» EXERCISE GOAL
Go through the listing and state how many lines hold the string "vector". Nothing else is needed.
Start of INFORMATION PROVIDED
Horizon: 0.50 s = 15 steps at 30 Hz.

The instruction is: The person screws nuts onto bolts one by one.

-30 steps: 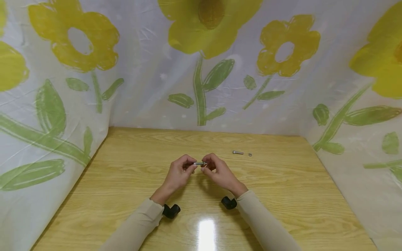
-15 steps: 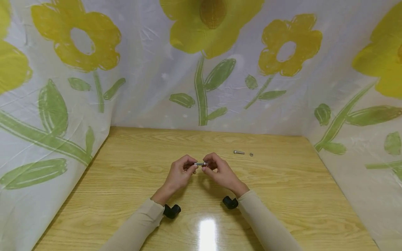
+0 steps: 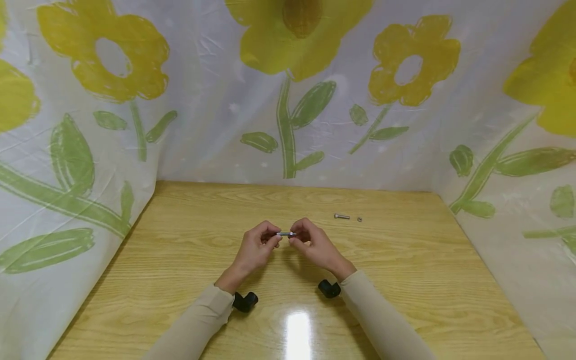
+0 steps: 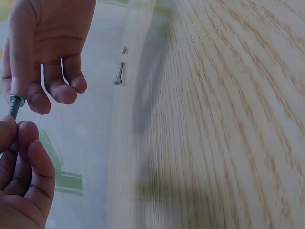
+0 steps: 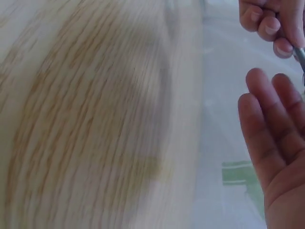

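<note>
My left hand (image 3: 257, 247) pinches a metal bolt (image 3: 284, 234) between thumb and forefinger, and the bolt lies level above the table. At the bolt's right end is a small nut (image 4: 18, 100), which my right hand (image 3: 316, 247) pinches with thumb and forefinger. In the left wrist view the threaded shank (image 4: 13, 110) shows between the two hands. The right hand's other fingers (image 5: 264, 114) stretch out loosely in the right wrist view. Fingertips cover the bolt's left end.
Behind the right hand, a second bolt (image 3: 342, 216) and a second nut (image 3: 359, 219) lie on the wooden table (image 3: 396, 280). A flowered cloth (image 3: 207, 125) walls the table's back and sides. A black wrist camera (image 3: 245, 302) hangs by each sleeve.
Both hands stay in nearly the same place. The right thumb and forefinger have shifted slightly around the nut, which shows more plainly now.
</note>
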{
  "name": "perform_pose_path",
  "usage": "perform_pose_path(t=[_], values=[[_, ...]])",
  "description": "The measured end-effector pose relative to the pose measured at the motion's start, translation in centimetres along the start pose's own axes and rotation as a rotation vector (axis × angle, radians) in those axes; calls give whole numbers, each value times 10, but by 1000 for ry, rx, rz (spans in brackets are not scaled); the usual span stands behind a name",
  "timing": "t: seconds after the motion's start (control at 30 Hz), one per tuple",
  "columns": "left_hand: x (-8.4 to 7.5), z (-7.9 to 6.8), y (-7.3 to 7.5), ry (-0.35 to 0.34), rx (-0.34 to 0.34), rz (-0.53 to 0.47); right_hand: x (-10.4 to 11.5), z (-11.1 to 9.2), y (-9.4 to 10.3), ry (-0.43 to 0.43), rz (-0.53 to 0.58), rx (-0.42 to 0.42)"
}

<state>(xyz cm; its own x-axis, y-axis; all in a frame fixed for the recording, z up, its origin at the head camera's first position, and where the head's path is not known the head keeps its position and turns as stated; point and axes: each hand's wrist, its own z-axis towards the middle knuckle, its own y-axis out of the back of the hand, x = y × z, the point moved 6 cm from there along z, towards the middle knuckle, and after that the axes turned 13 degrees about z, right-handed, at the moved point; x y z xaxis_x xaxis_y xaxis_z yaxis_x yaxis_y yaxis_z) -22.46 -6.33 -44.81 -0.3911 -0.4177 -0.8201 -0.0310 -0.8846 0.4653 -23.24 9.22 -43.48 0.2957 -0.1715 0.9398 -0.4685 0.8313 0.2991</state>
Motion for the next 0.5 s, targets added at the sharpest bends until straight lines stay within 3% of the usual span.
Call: perform_pose_path(t=[0.17,0.33,0.5], values=[[4,0,-4,3,11,-7,22,-3,-2,-2,-24,15],[4,0,-4,-6,10,3,-7,0,1,-33,12,-26],[4,0,-3,-34,4,19,-16,2,3,57,8,-37]])
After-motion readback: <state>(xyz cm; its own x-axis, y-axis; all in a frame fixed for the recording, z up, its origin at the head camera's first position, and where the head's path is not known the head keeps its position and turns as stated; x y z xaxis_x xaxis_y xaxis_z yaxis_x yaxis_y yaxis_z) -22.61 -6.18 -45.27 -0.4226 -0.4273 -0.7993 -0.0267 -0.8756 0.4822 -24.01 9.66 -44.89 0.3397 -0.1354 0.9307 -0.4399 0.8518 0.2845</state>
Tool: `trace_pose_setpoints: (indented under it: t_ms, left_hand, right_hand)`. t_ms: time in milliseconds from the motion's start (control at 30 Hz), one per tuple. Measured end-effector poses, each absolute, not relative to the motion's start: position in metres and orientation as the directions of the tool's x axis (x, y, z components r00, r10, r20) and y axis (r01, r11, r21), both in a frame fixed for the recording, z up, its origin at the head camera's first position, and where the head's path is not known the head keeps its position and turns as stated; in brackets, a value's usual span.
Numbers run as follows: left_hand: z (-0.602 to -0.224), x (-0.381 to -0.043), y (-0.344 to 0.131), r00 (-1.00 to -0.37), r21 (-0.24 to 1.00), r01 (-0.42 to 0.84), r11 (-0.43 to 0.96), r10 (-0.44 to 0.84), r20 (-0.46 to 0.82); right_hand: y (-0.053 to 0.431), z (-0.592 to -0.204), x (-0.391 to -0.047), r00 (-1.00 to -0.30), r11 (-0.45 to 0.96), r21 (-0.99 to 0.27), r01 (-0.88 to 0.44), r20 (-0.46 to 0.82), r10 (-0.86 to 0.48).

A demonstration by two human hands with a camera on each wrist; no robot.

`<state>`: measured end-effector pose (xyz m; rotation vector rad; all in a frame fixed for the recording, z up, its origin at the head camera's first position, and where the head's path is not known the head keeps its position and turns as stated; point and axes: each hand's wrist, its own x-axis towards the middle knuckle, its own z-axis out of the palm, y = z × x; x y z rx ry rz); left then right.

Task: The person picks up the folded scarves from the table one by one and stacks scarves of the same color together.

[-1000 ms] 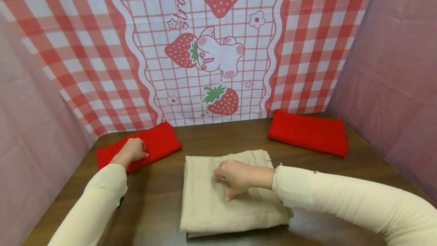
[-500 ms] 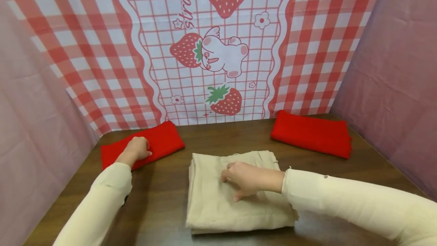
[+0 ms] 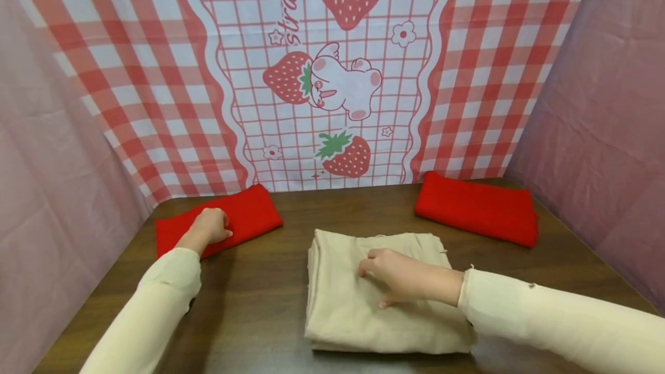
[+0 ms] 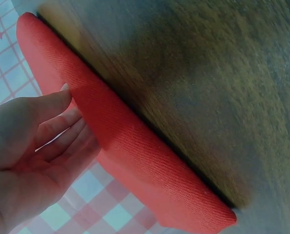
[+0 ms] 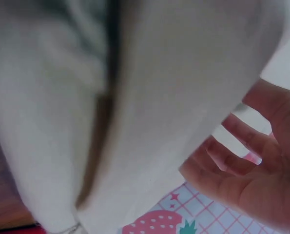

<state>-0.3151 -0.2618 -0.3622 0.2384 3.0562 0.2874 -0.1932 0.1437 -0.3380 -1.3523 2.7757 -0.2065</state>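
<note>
Backdrop cloth (image 3: 332,68), checked in red and white with strawberries and a small animal printed on it, is hanging behind the desk (image 3: 270,305), while plain pink cloth (image 3: 602,120) is lining both sides. Dark wood is showing across the desk wherever nothing is lying on it.

Largest of the things on it, the folded beige cloth (image 3: 343,305) is lying at about 5 o'clock from the desk's middle, near the front edge. The right hand (image 3: 400,276) is resting on top of it, knuckles up and fingers bent down into the fabric; whether the grip is pinching a layer or only pressing cannot be told, and the right wrist view, blurred, is showing just loosely spread fingers (image 5: 242,161) against pale cloth.

One folded red cloth (image 3: 478,208) is lying alone at 2 o'clock, well apart from both hands. The other folded red cloth (image 3: 249,212) is sitting at 10 o'clock, and the left hand (image 3: 208,227) is lying on its near end. In the left wrist view its fingers (image 4: 57,141) are nearly straight and flat against the red fabric, the grip relaxed and closing round nothing.
</note>
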Motion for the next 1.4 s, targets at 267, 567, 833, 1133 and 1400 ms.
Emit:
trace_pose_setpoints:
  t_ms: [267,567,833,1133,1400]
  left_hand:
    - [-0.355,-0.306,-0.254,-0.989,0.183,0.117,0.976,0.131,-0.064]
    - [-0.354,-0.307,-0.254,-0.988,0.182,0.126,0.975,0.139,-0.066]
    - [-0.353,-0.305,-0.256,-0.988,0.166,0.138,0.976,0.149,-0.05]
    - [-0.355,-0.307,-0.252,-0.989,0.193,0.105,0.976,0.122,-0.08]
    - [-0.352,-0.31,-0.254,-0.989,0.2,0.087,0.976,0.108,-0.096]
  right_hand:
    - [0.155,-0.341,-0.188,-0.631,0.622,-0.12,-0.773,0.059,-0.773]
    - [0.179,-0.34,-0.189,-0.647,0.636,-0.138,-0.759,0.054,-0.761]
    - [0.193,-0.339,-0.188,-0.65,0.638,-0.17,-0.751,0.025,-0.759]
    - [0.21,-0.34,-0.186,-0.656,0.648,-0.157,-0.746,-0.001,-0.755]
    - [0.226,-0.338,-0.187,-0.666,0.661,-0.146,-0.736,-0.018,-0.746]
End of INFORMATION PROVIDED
» WORKED SOLUTION
2